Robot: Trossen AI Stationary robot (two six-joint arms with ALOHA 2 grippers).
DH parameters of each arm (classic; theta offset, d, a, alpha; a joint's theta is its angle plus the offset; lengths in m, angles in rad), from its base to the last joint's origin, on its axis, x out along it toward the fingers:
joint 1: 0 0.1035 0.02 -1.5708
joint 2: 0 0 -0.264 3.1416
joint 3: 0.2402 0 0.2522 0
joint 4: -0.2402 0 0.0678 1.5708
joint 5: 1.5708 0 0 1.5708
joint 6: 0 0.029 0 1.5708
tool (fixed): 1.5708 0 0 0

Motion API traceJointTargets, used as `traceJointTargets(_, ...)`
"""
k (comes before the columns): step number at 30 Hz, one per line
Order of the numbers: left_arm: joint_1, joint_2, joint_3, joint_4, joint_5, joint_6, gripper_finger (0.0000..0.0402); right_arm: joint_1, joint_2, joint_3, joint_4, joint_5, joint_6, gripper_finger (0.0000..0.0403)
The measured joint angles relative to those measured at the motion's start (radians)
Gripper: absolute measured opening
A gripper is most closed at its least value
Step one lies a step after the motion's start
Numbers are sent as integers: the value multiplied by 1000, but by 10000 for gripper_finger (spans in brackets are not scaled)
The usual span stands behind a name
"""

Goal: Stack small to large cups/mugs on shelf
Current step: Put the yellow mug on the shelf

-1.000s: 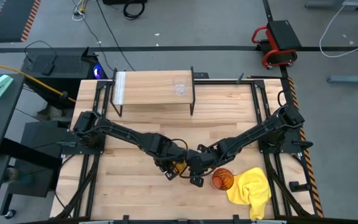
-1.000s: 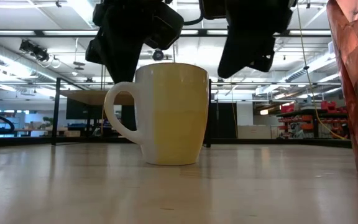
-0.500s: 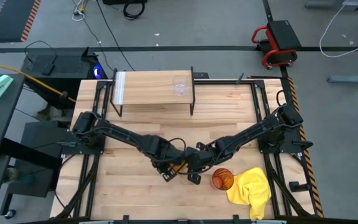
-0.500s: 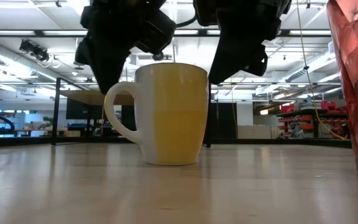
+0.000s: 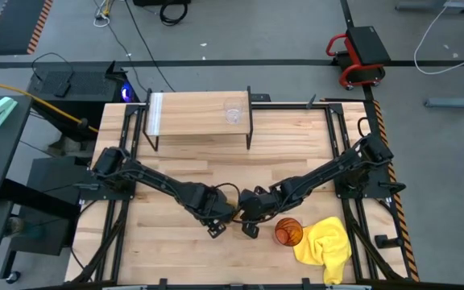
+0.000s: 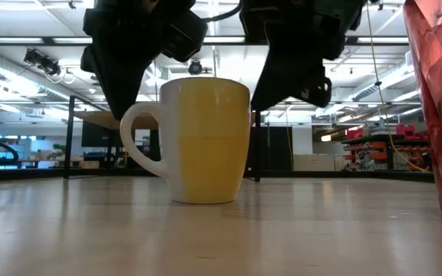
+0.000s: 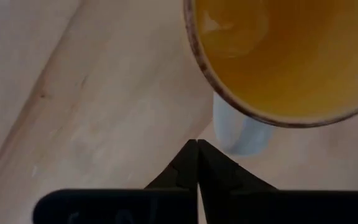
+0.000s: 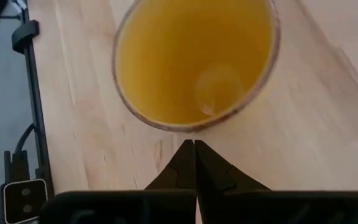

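The orange mug (image 6: 206, 142) stands upright on the tabletop, its pale handle (image 6: 133, 142) toward the table's left. In the high view both arms hide it. My left gripper (image 7: 197, 144) is shut and hovers beside the handle (image 7: 241, 132). My right gripper (image 8: 194, 144) is shut at the mug's opposite side, at the rim (image 8: 191, 129). The amber tumbler (image 5: 288, 232) stands to the right of the mug. The clear glass cup (image 5: 233, 113) stands on the shelf (image 5: 192, 117) at the far side. My right gripper meets the mug's outer wall just under the rim (image 8: 185, 132) with its shut fingertips, slanting down from the table's right. The mug stays upright with its base on the table. My left gripper has its shut tips close to the handle; whether they touch it cannot be told.
A yellow cloth (image 5: 326, 246) lies bunched by the tumbler near the table's right near corner. The tumbler (image 6: 440, 107) stands close to my right arm. Bare planks lie between the mug and the shelf.
Both grippers have come down lower around the mug and shifted toward the table's left. The mug has slid a short way toward the table's left, staying upright.
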Motion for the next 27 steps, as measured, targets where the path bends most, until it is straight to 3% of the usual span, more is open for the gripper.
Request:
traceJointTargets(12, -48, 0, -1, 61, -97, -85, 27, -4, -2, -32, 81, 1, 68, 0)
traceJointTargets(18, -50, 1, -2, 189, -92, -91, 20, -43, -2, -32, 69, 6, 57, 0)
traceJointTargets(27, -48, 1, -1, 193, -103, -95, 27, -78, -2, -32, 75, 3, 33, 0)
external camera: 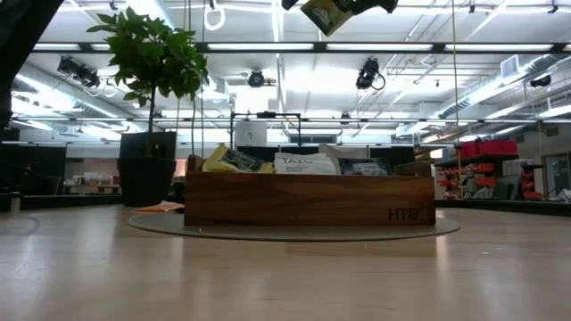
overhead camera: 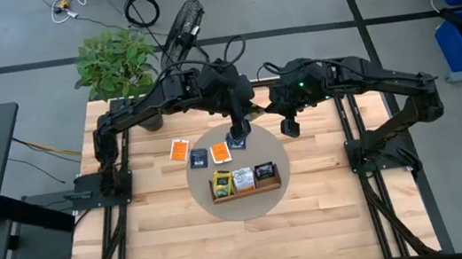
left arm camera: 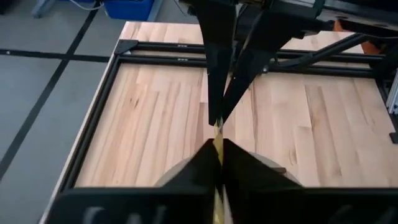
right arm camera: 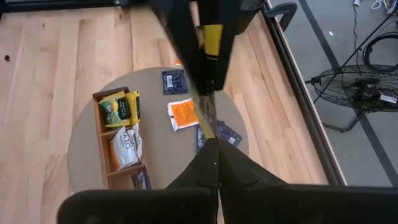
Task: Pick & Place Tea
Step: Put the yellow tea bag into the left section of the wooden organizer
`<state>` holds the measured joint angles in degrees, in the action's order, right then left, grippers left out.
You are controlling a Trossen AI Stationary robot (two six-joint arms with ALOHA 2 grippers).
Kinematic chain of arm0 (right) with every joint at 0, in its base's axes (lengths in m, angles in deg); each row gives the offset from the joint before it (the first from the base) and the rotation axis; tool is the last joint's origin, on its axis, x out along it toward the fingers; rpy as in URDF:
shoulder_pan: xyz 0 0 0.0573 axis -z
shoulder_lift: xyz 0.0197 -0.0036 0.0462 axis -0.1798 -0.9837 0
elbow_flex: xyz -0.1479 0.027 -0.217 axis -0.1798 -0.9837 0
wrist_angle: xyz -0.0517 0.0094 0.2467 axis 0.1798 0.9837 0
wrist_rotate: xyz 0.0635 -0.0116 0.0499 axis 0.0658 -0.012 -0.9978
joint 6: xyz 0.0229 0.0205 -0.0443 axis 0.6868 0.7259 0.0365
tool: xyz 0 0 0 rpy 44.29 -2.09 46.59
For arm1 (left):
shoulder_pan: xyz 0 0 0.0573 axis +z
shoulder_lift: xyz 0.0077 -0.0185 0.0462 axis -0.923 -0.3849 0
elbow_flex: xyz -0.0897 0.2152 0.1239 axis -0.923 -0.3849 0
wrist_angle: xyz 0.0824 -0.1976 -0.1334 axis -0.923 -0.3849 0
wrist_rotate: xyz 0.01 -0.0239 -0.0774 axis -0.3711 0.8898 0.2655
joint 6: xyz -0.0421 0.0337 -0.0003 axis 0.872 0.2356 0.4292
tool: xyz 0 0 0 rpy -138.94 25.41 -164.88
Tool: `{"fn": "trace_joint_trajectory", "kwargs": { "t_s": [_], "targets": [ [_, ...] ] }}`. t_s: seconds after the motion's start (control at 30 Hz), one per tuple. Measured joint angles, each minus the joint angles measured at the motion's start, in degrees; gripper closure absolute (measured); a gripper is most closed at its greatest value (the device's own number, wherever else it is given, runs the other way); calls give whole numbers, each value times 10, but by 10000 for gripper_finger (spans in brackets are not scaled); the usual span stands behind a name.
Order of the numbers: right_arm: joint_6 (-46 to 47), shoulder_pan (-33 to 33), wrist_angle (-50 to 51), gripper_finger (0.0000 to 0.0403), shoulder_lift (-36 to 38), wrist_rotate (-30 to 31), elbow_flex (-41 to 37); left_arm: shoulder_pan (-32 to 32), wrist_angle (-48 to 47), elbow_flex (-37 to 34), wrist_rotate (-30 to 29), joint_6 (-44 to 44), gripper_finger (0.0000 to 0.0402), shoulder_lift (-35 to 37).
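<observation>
High above the middle of the table, a yellow-green tea packet (external camera: pixel 326 13) hangs between my two grippers, which face each other. My left gripper (left arm camera: pixel 217 146) is shut on one edge of it and my right gripper (right arm camera: pixel 214 142) on the opposite edge. Both wrist views show the packet edge-on. Below, the wooden tray (overhead camera: pixel 246 192) stands on a round grey mat (overhead camera: pixel 207 182), with yellow, white and dark packets upright in its compartments. An orange packet (overhead camera: pixel 180 150), a dark blue one (overhead camera: pixel 199 158) and another orange one (overhead camera: pixel 220 152) lie flat to the tray's far left. My left gripper pinches the packet's near edge (left arm camera: pixel 217 142) between its two fingers, which slant down from the table's left. The packet is lifted clear, far above the tray. My right gripper pinches the opposite edge (right arm camera: pixel 211 132) between its two fingers, slanting down from the table's right, its tips close to the left gripper's.
A potted plant (overhead camera: pixel 115 60) stands at the table's far left corner. Black frame rails (overhead camera: pixel 352 131) run along the left and right sides. Bare wood lies on the near side of the mat.
</observation>
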<state>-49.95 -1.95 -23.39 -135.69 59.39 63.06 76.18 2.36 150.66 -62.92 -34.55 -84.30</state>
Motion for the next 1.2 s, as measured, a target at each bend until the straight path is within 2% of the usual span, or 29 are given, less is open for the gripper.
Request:
{"fn": "trace_joint_trajectory", "kwargs": {
  "t_s": [0.07,0.33,0.47,0.57,0.8,0.93,1.2],
  "targets": [
    [1,0,-1,403,0,0,0,-1,0,0,0,-11,393,0],
    [5,0,1,394,0,10,0,-1,2,0,-19,-14,399,0],
    [3,0,19,357,10,10,0,-3,-4,0,-25,-9,399,1],
    [4,1,27,318,26,12,0,-10,-19,0,-58,-9,400,2],
    [40,23,49,246,52,57,0,-25,-45,-3,-92,20,400,2],
    [40,33,63,226,55,57,0,-41,-34,-36,-126,38,400,3],
    [27,38,68,223,55,56,0,-73,77,-150,-139,80,401,11]
  ]
}}
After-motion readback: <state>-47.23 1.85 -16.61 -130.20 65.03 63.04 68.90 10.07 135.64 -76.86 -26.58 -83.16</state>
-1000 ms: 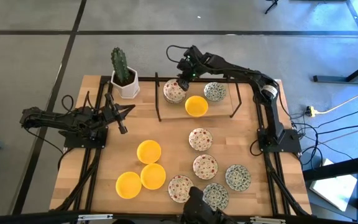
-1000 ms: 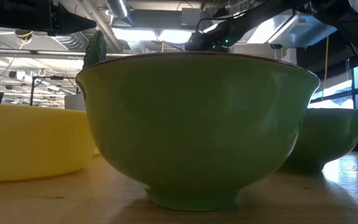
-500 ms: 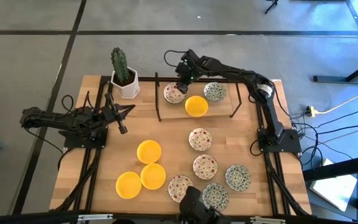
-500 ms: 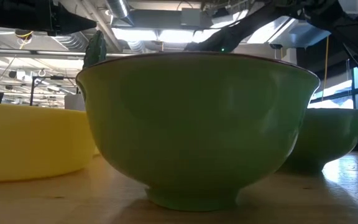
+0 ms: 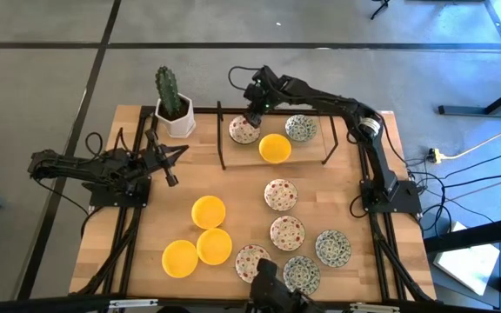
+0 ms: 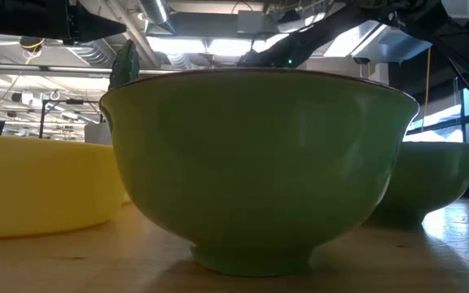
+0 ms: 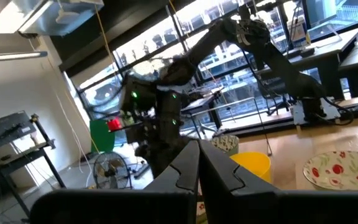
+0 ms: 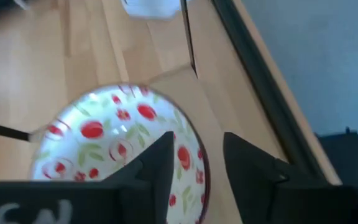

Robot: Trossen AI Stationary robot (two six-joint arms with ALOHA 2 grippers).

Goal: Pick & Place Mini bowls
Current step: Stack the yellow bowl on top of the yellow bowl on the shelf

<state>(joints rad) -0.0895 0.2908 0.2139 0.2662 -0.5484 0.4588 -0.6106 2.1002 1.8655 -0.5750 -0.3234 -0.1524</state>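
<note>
1. The right gripper hovers at the far side of the table over the red-flowered bowl. Its fingers now stand apart on either side of the bowl's rim, no longer clamped on it as they were a second ago.
2. That bowl has come down onto the wood inside the black wire frame, beside a yellow bowl and a green-patterned bowl. I judge this placement done, so the arm is free for another.
3. The left gripper waits pinched shut near the table's left edge, holding nothing.
4. The other mini bowls lie near the front: three yellow bowls and a scatter of patterned bowls.
5. The wooden table also carries a potted cactus at its far left corner. Grey floor surrounds it; the left wrist view shows large windows beyond.
</note>
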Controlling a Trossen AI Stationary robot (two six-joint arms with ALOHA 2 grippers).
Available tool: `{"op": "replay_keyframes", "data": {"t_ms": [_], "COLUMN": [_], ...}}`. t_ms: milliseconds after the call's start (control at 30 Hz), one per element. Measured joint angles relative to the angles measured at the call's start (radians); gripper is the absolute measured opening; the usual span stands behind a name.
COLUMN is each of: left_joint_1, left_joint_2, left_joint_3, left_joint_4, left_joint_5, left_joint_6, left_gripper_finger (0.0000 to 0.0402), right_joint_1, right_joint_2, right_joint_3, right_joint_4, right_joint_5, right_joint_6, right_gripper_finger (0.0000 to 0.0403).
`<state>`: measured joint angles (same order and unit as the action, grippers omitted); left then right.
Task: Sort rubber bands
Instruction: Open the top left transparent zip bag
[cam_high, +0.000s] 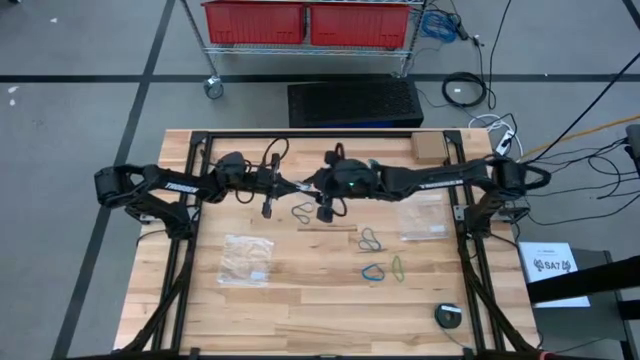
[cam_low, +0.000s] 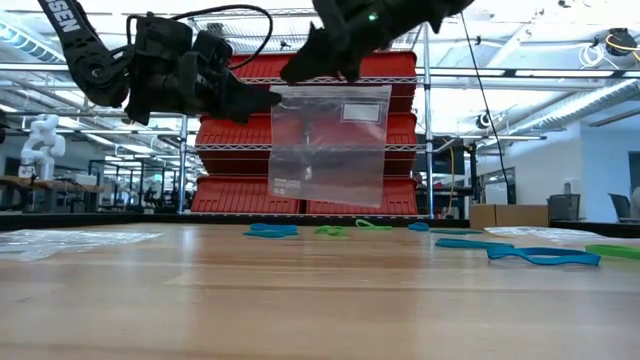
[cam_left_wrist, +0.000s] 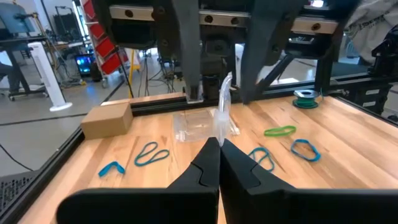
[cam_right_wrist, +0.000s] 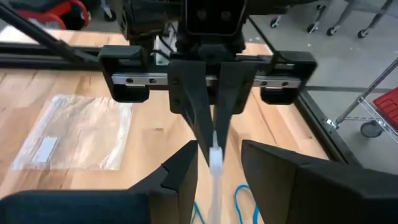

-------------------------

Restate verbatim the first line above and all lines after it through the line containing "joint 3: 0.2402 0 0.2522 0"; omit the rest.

RESULT FOR THIS TASK >>
Robot: Trossen AI Stationary robot (two six-joint arms with ALOHA 2 grippers).
DH parameters of each arm (classic; theta offset, d, a, alpha; a joint's theta is its angle plus the offset; lengths in m, angles in rad), from its base to the last joint's origin, on its axis, x out along it toward the fingers:
joint 1: 0 0.1035 0.02 -1.5708
joint 2: 0 0 -0.264 3.1416
joint 3: 0.2402 0 0.2522 0

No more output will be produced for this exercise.